- _What to do_
Please set down only the lines below starting with the line with "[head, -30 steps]" and going on through the line with "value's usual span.", verbatim and without pictures.

- _Collected data entries_
+===+
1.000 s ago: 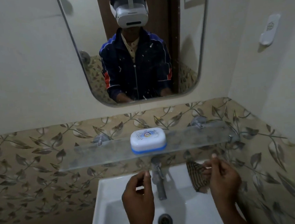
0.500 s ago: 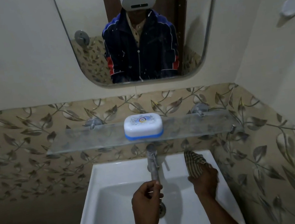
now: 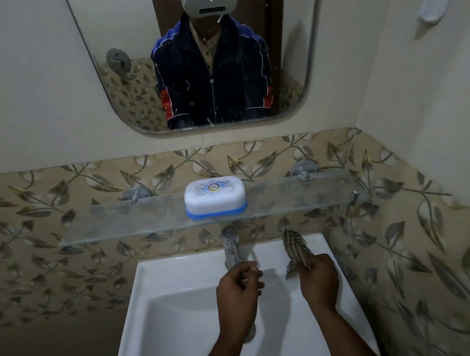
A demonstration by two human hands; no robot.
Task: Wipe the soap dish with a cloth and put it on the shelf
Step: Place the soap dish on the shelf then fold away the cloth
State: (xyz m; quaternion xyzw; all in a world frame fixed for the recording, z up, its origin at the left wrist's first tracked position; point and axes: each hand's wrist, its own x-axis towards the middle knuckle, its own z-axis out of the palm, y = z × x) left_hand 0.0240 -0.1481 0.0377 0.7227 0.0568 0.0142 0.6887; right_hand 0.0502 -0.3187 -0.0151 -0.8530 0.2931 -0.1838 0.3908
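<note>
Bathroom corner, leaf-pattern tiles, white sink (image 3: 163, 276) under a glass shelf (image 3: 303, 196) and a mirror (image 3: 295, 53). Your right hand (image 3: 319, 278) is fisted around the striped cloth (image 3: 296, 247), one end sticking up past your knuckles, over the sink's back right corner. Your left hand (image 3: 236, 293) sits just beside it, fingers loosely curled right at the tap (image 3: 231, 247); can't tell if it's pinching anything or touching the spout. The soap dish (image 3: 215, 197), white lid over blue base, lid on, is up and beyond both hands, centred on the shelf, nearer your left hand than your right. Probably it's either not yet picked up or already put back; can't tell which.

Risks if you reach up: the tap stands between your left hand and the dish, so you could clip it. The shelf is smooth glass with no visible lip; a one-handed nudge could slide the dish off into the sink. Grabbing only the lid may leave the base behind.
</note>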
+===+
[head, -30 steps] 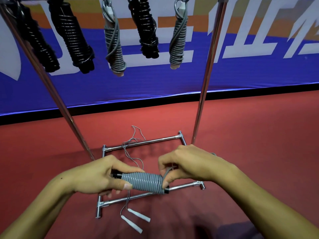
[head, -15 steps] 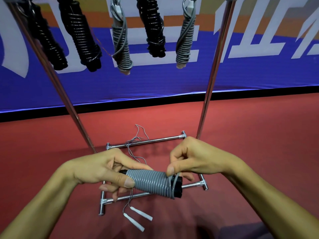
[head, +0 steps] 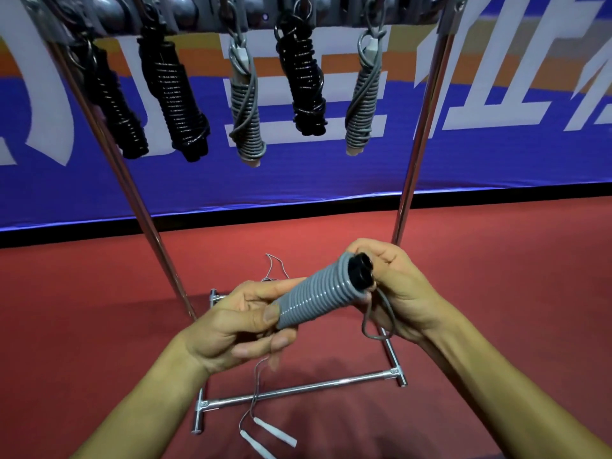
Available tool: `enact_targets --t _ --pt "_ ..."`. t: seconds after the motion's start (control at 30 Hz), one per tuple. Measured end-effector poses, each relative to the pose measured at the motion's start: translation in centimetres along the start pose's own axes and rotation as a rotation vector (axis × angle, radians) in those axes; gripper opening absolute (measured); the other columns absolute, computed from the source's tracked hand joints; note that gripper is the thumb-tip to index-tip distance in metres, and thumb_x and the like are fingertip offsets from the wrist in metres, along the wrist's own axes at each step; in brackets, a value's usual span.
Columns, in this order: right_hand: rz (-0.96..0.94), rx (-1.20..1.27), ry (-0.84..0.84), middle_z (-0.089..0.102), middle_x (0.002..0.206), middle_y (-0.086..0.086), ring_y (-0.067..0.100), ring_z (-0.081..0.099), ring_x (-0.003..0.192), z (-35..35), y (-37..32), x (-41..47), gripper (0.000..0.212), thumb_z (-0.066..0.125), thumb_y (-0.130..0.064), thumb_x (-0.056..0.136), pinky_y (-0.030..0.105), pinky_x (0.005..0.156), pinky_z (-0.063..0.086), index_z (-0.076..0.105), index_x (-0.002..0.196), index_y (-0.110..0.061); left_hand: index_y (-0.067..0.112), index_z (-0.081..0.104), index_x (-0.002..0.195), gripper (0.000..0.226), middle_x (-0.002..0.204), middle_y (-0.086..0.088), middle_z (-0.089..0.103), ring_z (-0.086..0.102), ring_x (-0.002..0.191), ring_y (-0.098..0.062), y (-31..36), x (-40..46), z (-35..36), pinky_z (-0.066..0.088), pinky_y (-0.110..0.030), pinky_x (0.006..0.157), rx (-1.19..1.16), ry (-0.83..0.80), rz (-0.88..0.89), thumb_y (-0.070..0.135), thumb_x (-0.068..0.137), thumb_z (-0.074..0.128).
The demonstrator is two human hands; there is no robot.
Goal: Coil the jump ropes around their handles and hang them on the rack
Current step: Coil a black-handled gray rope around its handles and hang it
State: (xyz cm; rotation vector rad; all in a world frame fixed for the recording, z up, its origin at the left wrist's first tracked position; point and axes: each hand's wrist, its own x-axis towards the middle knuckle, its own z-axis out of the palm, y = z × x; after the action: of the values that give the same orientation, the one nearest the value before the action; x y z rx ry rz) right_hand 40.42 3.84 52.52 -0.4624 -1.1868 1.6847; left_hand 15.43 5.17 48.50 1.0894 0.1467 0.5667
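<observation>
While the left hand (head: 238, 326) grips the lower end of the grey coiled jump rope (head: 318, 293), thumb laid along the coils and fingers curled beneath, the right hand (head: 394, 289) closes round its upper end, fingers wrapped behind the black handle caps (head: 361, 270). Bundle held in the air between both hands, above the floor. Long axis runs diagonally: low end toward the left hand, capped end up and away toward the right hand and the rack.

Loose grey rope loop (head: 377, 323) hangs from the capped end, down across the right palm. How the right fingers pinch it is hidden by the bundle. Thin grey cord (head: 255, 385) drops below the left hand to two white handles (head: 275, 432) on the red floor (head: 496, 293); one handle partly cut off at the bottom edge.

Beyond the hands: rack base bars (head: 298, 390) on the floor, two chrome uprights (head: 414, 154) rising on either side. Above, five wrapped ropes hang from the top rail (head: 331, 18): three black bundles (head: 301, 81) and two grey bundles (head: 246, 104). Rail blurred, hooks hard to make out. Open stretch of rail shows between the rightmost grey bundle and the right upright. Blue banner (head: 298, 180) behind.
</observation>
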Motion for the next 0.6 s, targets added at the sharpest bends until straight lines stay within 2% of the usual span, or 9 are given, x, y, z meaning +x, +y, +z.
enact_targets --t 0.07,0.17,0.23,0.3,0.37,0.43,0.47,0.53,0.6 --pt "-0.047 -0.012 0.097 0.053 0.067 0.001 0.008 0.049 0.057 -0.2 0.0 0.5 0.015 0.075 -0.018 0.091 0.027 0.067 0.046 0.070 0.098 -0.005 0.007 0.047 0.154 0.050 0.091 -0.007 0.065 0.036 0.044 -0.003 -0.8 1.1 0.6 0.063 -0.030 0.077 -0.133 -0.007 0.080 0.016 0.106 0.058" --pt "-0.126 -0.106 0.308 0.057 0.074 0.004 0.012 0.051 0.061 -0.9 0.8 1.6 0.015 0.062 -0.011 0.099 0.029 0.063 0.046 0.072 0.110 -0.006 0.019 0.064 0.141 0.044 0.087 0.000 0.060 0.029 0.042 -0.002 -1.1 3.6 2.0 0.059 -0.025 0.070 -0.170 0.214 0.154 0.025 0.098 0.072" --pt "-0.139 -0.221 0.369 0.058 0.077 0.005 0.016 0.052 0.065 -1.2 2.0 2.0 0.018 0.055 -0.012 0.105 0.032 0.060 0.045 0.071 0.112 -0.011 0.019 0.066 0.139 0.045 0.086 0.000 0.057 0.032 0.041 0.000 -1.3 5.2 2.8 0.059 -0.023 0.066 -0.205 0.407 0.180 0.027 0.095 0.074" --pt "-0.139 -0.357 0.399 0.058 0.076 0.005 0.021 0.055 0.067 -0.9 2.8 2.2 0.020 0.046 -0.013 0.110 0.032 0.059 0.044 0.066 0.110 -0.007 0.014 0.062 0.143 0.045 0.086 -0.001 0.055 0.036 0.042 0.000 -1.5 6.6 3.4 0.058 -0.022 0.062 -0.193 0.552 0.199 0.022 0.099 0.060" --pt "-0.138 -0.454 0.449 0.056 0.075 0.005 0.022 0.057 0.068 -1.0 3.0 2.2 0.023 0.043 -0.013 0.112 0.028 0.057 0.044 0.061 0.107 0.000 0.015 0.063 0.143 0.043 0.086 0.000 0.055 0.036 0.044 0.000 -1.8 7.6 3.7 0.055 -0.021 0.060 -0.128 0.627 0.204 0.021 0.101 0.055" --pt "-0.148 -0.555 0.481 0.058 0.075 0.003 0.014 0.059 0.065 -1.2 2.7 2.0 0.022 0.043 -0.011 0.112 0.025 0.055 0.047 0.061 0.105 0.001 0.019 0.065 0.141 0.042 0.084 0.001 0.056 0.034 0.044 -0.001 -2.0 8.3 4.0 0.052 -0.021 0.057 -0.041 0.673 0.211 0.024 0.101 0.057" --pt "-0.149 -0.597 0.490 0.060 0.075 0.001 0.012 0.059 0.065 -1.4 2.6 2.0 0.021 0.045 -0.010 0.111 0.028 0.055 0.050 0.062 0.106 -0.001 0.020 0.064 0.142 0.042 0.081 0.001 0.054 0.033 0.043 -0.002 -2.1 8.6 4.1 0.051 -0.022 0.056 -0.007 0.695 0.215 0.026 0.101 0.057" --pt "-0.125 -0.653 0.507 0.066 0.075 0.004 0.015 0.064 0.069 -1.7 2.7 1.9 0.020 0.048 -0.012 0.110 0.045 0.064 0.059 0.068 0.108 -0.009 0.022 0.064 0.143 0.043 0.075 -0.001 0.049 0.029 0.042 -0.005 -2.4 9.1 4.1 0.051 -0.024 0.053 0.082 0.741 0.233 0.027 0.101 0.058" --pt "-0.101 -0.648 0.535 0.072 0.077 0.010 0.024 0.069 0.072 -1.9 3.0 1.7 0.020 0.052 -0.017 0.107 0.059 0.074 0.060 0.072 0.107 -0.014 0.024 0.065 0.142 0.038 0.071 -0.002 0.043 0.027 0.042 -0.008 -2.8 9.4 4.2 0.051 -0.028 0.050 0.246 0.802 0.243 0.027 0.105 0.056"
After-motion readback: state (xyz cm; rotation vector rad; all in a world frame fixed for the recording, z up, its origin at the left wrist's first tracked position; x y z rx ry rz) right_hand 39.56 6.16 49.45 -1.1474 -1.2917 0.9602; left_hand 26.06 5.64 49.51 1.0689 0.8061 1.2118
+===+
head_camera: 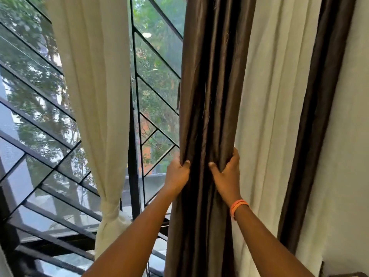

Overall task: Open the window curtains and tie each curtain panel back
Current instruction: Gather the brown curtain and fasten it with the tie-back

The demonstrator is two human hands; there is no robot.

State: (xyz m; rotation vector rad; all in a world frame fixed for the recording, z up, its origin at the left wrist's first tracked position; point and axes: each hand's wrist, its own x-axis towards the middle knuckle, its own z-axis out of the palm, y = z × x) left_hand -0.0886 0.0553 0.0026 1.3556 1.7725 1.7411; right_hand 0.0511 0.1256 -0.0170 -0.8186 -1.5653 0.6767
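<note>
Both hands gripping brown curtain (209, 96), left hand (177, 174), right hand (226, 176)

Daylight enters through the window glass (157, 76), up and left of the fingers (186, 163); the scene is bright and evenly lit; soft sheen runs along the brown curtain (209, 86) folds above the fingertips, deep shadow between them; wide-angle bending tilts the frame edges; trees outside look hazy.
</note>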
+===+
- _Problem solution_
[head, -30 steps] 
[head, -15 steps] 
[head, +0 steps] 
Available tool: `enact_targets --t _ --pt "_ ..."`. t: seconds after the motion's start (control at 30 Hz), one per tuple. Measured end-effector poses, each relative to the pose measured at the motion's start: translation in centimetres along the start pose's own axes and rotation as a rotation vector (axis × angle, radians) in those axes; gripper opening absolute (measured); the other columns absolute, computed from the source's tracked hand joints; note that gripper is the thumb-tip to index-tip distance in metres, and thumb_x and the like are fingertip offsets from the wrist in metres, along the wrist's own axes at each step; in brackets, a value's usual span.

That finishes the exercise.